An mRNA vaccine or therapeutic coaxes these chefs in your cells into making proteins. In the case of a vaccine, they might produce a protein found on the surface of a pathogenic virus or cancer cells, essentially waving a big red flag in front of your immune system to make antibodies against the virus or cancer. In the case of a disorder caused by a genetic mutation, they might produce a protein that your body can’t properly make on its own, reversing the disorder.
Before developing their new predictive model, Cenik and the UT team first curated a set of publicly available data from over 10,000 experiments measuring how efficiently different mRNAs are translated into proteins in different human and mouse cell types. Once they had created this training dataset, AI and machine learning experts from UT and Sanofi came together to develop RiboNN.
One goal of the predictive tool is to one day make therapies that are targeted to a particular cell type, said Cenik, who also is affiliate faculty at UT’s Oden Institute for Computational Engineering and Sciences and a CPRIT scholar, receiving research support from the Cancer Prevention and Research Institute of Texas.
“Maybe you need a next-generation therapy to be made in the liver or the lung or in immune cells,” he said. “This opens up an opportunity to change the mRNA sequence to increase the production of that protein in that cell type.”

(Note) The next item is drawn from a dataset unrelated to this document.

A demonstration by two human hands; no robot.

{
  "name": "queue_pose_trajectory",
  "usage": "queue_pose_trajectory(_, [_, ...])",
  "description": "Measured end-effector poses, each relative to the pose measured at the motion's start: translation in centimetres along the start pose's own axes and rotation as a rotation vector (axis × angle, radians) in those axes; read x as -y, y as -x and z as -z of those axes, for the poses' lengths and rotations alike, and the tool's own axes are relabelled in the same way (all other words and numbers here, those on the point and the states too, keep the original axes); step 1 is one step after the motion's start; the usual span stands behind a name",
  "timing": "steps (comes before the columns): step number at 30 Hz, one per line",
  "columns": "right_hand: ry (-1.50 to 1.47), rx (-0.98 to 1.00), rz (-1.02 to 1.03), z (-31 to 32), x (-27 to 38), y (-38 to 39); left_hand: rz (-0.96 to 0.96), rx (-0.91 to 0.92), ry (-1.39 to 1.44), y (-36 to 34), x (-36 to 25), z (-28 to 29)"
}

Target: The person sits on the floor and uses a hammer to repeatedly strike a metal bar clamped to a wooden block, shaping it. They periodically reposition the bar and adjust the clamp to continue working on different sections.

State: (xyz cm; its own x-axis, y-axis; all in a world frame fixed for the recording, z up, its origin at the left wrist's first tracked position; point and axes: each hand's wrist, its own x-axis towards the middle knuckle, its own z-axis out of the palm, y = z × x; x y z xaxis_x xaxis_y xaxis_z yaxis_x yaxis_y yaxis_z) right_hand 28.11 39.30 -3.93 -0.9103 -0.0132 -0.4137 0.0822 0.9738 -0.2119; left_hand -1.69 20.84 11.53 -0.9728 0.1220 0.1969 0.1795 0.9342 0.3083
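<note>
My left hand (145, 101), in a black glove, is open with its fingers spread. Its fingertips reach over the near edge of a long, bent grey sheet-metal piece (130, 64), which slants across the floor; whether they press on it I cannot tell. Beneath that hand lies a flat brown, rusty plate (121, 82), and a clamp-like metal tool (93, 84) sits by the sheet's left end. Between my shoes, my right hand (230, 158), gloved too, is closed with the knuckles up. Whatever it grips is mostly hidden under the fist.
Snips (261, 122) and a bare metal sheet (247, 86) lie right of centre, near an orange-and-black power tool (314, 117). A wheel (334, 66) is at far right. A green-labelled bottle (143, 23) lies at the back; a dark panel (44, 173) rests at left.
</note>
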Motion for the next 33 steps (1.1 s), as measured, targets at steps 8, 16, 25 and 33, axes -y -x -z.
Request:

In a companion paper also in Nature Biotechnology, the team demonstrated that mRNAs with related biological functions are translated into proteins at similar levels across different cell types. Scientists have long known that the process of transcribing genes with related functions into mRNAs is coordinated, but it hadn’t been previously shown that translating mRNAs into proteins is also coordinated.
UT undergraduate student researchers manually checked available data for accuracy and filled in missing information to create RiboBase, the dataset needed to train the AI model. The teams that collaborated to develop RiboNN included Logan Persyn, a UT graduate student in computer science, and Dinghai Zheng and Jun Wang at Sanofi. UT’s Discovery to Impact office helped facilitate the collaboration between UT and Sanofi by developing a research agreement.